> TASK: Copy, from the material below, each line where "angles" shows up.
--- GIVEN MATERIAL ---
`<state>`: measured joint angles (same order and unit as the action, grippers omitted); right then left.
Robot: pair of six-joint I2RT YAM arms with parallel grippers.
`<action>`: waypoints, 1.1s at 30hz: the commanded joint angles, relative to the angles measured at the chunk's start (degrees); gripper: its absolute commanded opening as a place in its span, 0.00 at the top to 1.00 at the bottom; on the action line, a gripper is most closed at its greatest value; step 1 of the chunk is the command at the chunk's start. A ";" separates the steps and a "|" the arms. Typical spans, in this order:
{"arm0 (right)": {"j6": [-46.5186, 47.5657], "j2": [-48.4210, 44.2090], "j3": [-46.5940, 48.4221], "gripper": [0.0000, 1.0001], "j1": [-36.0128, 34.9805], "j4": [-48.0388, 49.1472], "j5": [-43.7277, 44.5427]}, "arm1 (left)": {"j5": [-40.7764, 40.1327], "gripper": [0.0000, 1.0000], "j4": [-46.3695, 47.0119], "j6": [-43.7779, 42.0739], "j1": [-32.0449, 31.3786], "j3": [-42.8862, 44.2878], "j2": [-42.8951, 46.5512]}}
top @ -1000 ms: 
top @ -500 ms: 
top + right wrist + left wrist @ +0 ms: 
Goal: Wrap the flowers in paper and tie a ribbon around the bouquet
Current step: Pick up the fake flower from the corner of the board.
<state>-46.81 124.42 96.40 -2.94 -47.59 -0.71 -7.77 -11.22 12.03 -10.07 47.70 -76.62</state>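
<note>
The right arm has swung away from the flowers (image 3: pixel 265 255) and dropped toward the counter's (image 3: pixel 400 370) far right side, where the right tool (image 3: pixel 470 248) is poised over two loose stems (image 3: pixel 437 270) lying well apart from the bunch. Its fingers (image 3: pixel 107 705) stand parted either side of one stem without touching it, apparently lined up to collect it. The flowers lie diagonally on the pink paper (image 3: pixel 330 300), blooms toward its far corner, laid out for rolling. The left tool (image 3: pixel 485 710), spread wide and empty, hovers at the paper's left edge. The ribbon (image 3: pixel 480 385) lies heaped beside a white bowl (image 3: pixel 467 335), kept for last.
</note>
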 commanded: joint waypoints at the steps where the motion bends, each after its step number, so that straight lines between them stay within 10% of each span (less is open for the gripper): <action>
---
> FINISHED EXERCISE:
`<state>`: measured joint angles (same order and unit as the action, grippers omitted); right then left.
`<action>`: waypoints, 1.1s at 30hz: the commanded joint angles, relative to the angles measured at the chunk's start (degrees); gripper: its absolute commanded opening as a place in its span, 0.00 at the top to 1.00 at the bottom; on the action line, a gripper is most closed at its greatest value; step 1 of the chunk is the command at the chunk's start. A ";" separates the steps and a "|" the arms. Typical spans, in this order:

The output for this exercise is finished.